*PROBLEM TO SOLVE:*
Single out the lines of the material that contain "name" and copy them.
Segment Open
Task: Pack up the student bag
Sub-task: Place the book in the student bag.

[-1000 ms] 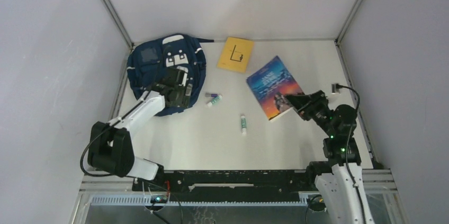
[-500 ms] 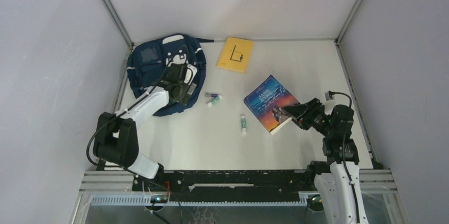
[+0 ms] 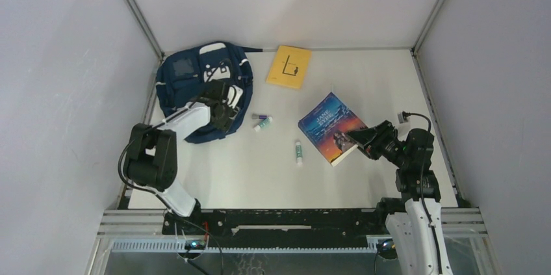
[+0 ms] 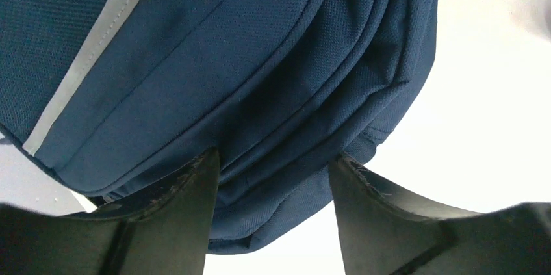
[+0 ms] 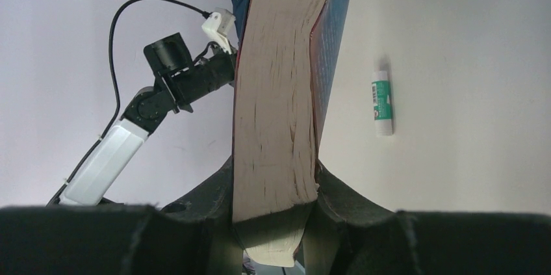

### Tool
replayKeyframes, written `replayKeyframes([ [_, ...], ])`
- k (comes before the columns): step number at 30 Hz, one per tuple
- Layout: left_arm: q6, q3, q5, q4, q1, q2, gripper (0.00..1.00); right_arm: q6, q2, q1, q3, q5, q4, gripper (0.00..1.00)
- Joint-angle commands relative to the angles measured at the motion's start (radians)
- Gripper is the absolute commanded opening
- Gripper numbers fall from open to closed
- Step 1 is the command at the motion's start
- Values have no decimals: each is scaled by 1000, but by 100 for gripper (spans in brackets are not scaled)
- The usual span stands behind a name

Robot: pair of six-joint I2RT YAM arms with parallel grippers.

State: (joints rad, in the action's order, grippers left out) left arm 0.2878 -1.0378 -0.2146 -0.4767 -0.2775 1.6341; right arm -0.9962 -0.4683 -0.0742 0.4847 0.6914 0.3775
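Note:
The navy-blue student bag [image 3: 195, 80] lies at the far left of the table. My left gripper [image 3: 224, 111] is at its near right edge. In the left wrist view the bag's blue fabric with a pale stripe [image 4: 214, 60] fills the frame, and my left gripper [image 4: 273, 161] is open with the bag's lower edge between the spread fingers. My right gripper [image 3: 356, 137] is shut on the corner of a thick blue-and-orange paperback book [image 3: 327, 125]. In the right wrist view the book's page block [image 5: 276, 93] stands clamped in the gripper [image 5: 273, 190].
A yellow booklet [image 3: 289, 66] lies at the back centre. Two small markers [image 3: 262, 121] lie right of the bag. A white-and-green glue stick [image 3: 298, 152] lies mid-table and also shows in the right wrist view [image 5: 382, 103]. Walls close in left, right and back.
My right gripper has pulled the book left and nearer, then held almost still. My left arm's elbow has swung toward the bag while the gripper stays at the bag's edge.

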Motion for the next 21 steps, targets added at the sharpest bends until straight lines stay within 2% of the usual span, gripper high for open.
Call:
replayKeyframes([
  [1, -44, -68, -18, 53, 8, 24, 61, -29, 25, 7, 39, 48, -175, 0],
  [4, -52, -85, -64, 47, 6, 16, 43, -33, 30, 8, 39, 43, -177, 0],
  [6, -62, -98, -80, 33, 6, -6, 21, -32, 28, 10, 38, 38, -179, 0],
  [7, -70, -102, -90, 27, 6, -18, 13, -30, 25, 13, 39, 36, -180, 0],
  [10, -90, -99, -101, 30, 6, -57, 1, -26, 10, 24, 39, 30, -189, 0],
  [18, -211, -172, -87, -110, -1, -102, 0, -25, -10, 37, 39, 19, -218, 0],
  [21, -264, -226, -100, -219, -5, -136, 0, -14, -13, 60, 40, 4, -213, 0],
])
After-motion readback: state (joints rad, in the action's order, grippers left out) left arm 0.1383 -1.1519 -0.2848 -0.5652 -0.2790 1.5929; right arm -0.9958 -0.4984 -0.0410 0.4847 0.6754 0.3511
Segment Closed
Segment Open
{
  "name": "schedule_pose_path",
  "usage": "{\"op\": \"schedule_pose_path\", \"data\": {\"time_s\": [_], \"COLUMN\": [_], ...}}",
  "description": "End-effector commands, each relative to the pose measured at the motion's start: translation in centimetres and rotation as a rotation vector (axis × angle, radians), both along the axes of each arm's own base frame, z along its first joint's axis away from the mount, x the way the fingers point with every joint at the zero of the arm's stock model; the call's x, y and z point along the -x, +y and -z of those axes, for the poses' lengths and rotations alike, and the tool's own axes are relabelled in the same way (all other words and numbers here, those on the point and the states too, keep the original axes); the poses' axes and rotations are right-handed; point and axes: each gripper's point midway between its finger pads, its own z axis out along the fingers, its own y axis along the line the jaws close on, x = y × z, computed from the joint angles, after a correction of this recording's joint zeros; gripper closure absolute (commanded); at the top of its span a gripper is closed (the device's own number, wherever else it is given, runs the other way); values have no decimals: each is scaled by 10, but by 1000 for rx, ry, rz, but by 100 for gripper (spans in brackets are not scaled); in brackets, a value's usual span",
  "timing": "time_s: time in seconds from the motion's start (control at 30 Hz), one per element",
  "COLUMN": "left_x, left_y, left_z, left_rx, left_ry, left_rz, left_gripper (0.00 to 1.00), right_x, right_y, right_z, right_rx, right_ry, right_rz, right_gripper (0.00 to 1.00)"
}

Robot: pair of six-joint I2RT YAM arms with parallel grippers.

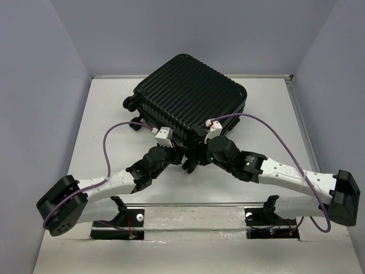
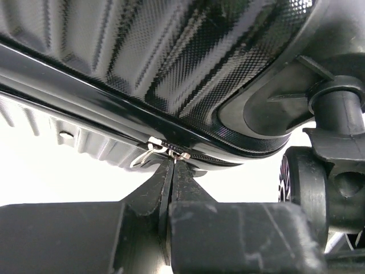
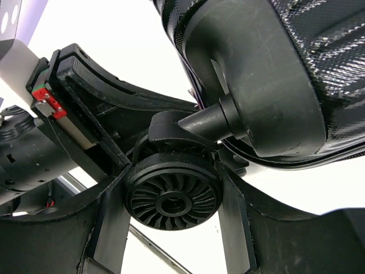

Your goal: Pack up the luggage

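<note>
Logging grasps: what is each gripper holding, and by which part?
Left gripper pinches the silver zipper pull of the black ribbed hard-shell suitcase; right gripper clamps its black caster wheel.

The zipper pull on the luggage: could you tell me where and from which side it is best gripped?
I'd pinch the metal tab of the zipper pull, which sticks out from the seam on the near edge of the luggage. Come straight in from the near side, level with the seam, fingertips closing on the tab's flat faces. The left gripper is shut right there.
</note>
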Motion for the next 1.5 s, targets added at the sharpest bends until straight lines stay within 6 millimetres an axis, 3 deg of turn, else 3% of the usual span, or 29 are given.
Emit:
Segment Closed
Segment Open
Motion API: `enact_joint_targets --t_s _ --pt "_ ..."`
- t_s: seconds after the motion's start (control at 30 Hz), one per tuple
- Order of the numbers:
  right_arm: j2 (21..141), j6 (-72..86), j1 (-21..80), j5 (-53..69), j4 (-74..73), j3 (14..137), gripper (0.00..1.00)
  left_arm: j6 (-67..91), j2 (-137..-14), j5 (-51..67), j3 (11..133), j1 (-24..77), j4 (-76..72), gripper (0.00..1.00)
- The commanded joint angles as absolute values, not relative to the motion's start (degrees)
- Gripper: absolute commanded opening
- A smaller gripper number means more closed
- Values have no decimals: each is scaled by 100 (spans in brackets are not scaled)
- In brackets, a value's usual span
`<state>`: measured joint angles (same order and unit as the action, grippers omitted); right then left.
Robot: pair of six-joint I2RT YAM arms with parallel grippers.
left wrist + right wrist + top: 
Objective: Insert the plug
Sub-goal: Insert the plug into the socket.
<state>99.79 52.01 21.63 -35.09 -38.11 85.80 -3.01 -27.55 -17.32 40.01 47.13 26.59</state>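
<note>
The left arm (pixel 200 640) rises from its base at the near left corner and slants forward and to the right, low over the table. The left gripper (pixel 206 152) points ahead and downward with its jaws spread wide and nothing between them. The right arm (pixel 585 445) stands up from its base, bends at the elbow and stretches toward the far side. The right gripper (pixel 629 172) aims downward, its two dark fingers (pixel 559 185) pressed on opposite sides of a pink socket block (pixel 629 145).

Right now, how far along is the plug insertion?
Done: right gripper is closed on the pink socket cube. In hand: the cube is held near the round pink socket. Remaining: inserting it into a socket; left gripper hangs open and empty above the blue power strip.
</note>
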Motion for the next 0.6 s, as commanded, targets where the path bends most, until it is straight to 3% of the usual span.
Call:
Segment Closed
*ANSWER TO THE EXERCISE:*
- The usual span stands behind a name
  "name": "schedule_pose_path",

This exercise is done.